Antonio Olivares wrote:
But the GPL concept of prohibiting redistribution unless
requirements on
the 'work as a whole' are met makes this impossible
in many cases,
especially at the kernel level where components like
drivers and
filesystems become part of the 'whole'.
--
I like FreeBSD and I see that it has GPL'd code as well as BSD code. The Desktop environments KDE and GNOME are released as GPL code, but they are included in FreeBSD. They do not care that it is released as GPL, they still include it. Now if I get your point right, the GPL requires that since BSD uses KDE which is GPL'd to then release BSD under a GPL license because of its restrictions.
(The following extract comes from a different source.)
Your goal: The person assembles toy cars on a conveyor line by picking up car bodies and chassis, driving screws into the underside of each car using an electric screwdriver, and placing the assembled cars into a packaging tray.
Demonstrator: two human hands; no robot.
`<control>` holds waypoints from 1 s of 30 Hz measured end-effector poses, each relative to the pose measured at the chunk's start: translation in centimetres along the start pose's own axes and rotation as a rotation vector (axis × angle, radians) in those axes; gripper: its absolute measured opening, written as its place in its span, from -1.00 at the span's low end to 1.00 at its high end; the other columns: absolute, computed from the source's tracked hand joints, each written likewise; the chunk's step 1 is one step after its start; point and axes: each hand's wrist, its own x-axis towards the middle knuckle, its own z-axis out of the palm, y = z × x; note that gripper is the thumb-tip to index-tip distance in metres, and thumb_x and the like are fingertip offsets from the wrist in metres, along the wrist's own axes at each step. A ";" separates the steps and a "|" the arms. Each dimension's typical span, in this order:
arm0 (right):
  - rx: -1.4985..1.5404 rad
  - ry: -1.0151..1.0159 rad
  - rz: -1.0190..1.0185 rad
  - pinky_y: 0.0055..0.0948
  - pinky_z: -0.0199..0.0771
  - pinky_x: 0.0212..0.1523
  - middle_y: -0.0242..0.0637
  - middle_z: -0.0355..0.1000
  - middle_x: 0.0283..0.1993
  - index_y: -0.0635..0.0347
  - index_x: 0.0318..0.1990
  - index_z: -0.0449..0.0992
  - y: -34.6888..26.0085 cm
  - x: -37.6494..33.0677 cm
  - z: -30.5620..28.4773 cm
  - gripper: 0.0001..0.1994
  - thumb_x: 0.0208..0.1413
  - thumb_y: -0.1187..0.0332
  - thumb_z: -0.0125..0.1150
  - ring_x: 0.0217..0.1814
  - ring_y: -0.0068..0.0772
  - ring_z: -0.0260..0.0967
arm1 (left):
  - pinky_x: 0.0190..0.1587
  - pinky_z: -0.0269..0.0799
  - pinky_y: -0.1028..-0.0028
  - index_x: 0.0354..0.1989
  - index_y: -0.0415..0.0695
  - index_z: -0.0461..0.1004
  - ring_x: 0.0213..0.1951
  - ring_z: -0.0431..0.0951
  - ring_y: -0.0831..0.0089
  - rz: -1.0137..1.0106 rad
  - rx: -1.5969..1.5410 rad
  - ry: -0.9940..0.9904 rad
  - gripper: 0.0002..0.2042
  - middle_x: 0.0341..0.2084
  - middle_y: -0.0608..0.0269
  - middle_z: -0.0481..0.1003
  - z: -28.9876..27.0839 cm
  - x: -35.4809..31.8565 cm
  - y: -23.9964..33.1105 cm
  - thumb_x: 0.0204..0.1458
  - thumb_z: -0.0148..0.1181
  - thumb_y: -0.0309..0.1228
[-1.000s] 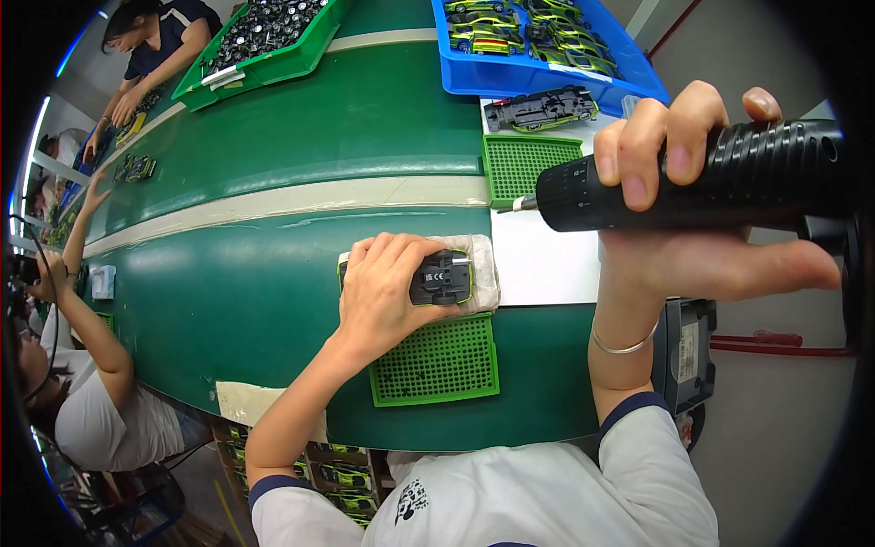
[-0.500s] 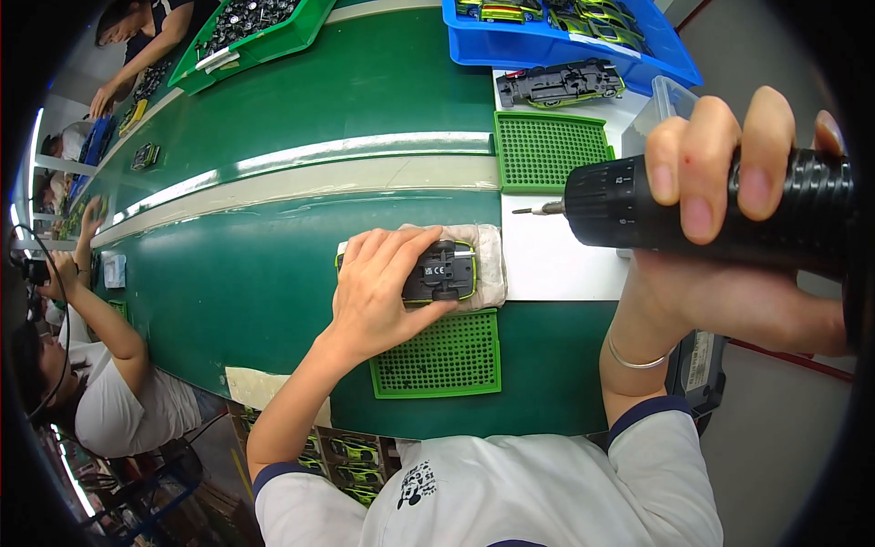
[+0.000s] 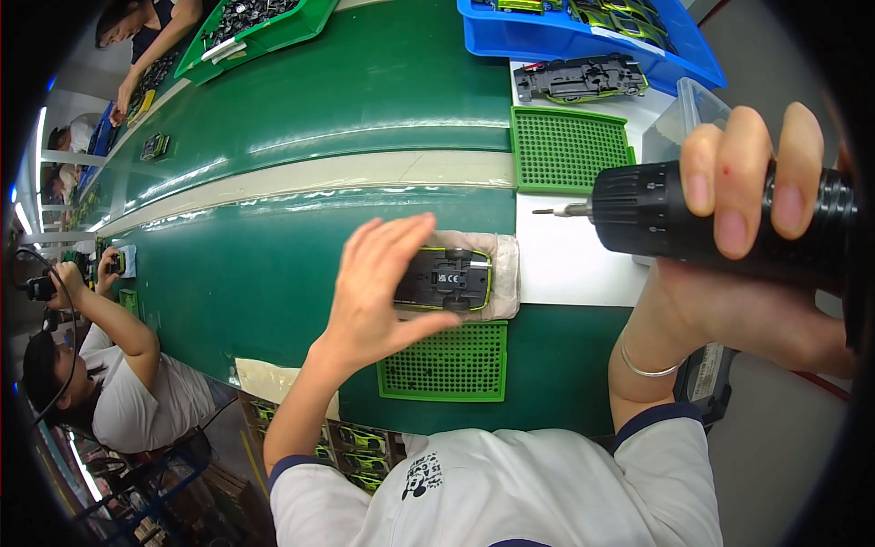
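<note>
Nearest the person, a green perforated mat (image 3: 447,362) lies at the front edge of the green tabletop (image 3: 273,264). Just beyond the mat, a toy car (image 3: 444,278), black underside up with yellow-green edges, rests on a pale cloth pad (image 3: 504,273). The left hand (image 3: 383,283) is spread wide, fingers straight and lifted, its thumb touching the car's near edge while the fingertips hover over the car's left end; it grips nothing. To the right, the right hand (image 3: 747,246) is wrapped around a black electric screwdriver (image 3: 720,223), held level above the tabletop, its bit (image 3: 558,211) pointing left over a white sheet (image 3: 574,264), well apart from the car. Behind the sheet sits a second green mat (image 3: 567,149), and beyond it another black car chassis (image 3: 581,77) lies in front of a blue bin (image 3: 556,38) of car parts. A clear plastic box (image 3: 679,123) stands right of the mat. Far left, a green tray (image 3: 260,36) holds dark parts, and other people work along the tabletop.
</note>
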 end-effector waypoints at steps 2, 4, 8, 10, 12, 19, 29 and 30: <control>-0.006 0.010 -0.002 -0.46 0.14 -0.63 -0.37 0.11 -0.54 0.09 -0.08 0.22 0.0 0.2 0.0 -0.21 -0.25 -0.43 -0.27 -0.69 -0.51 0.06 | 0.09 0.04 0.24 0.00 -0.17 0.25 -0.03 0.28 0.21 -0.078 -0.004 0.066 -0.37 -0.07 0.11 0.31 -0.8 -0.5 -0.8 -0.37 0.29 -0.33; 0.005 0.011 0.008 -0.46 0.14 -0.63 -0.37 0.11 -0.54 0.09 -0.08 0.22 -0.6 0.5 0.1 -0.22 -0.24 -0.43 -0.28 -0.69 -0.50 0.06 | 0.09 0.03 0.25 0.00 -0.16 0.24 0.00 0.24 0.19 -0.170 -0.028 -0.057 -0.37 -0.07 0.10 0.29 -1.7 -0.8 -1.7 -0.36 0.30 -0.31; 0.011 0.010 0.013 -0.46 0.14 -0.65 -0.36 0.11 -0.55 0.09 -0.08 0.22 0.2 0.2 0.5 -0.22 -0.23 -0.42 -0.29 -0.70 -0.50 0.06 | 0.08 0.03 0.28 0.00 -0.14 0.24 0.02 0.21 0.18 -0.255 -0.113 -0.237 -0.35 -0.06 0.09 0.27 -1.8 1.0 -2.1 -0.36 0.31 -0.26; 0.007 0.013 0.010 -0.46 0.14 -0.65 -0.36 0.11 -0.55 0.09 -0.08 0.22 0.3 0.3 0.4 -0.23 -0.22 -0.42 -0.29 -0.70 -0.50 0.06 | 0.07 0.02 0.31 0.00 -0.12 0.24 0.01 0.20 0.18 -0.232 -0.129 -0.427 -0.35 -0.09 0.10 0.27 -1.6 2.1 -2.3 -0.35 0.31 -0.20; 0.002 0.019 0.005 -0.46 0.14 -0.66 -0.35 0.12 -0.55 0.09 -0.08 0.22 0.4 0.4 0.4 -0.23 -0.22 -0.42 -0.30 -0.70 -0.49 0.07 | 0.08 0.00 0.30 0.01 -0.11 0.23 0.01 0.20 0.20 -0.239 -0.123 -0.516 -0.34 -0.10 0.11 0.27 -1.5 2.8 -2.7 -0.34 0.29 -0.14; -0.003 0.038 -0.026 -0.47 0.14 -0.68 -0.34 0.12 -0.56 0.10 -0.09 0.21 -0.4 0.6 -0.2 -0.24 -0.20 -0.41 -0.31 -0.71 -0.49 0.07 | 0.13 -0.09 0.20 0.08 -0.06 0.16 0.10 0.09 0.17 -0.196 0.010 -0.532 -0.25 0.04 0.11 0.15 -1.2 2.3 -3.0 -0.35 0.29 -0.08; -0.010 0.060 -0.100 -0.47 0.14 -0.71 -0.33 0.13 -0.57 0.10 -0.10 0.21 -1.7 0.5 -2.1 -0.26 -0.17 -0.39 -0.34 -0.73 -0.47 0.08 | 0.18 -0.39 -0.01 0.09 -0.16 0.10 0.20 -0.06 0.07 0.180 0.180 0.584 -0.53 0.07 0.01 0.13 -2.2 6.7 2.1 -0.05 -0.01 -0.42; -0.017 0.063 -0.104 -0.47 0.14 -0.71 -0.33 0.13 -0.57 0.10 -0.10 0.21 -1.7 0.5 -2.3 -0.26 -0.17 -0.39 -0.34 -0.73 -0.47 0.08 | 0.17 -0.41 -0.03 0.09 -0.17 0.09 0.20 -0.06 0.07 0.148 0.325 0.474 -0.53 0.09 0.03 0.11 0.1 6.2 2.1 -0.06 -0.02 -0.45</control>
I know that the above is not true, but it is an analogy of what the requirements would be.
Copyright/licenses apply at the individual work level, not on the whole
distribution which may have thousands of different programs.
The first question you have to answer when GPL'd components are involved
is what is the 'work as a whole'. The traditional answer is that code
compiled/linked into the same process are part of a whole that might be
considered a derived work of any component, but separately executed
programs are not, even though they might interact closely through pipe
or socket connections. I don't believe there is any real legal
definition of this or court decision that might establish it, though.
Then, even if a GPL'd library is linked, if the compile or dynamic link
is done by the end user and there is a non-gpl'd alternative library
that might have been used instead, the result would not be a derivative.
Also, there is a different, less intrusive set of rules for LGPL'd
components that permit the other parts of the same program to have their
own license terms.
I see many people got mad because of cdrtools had issues with GPL and Jorg released his code under the CDDL, which is a free/opensource license, but it cannot live with the GPL and thus had to produce a GPL'd one and they created the fork which now lives in many Linux distributions:
http://lwn.net/Articles/198171/
However, some distributions still use cdrtools from Jorg, they did not buy into the idea that the fork was needed and still release cdrtools with their products. Was it the GPL that forced cdrtools removal from many distributions, or what is more personal between Debian developers and Jorg?
I think this particular thing is personal between Jorg and everyone else
(pretty common...) and relates partly to differences with kernel
developers about how devices should be handled.
Is this is an example of how the GPL messes up the freedoms to share and improve code?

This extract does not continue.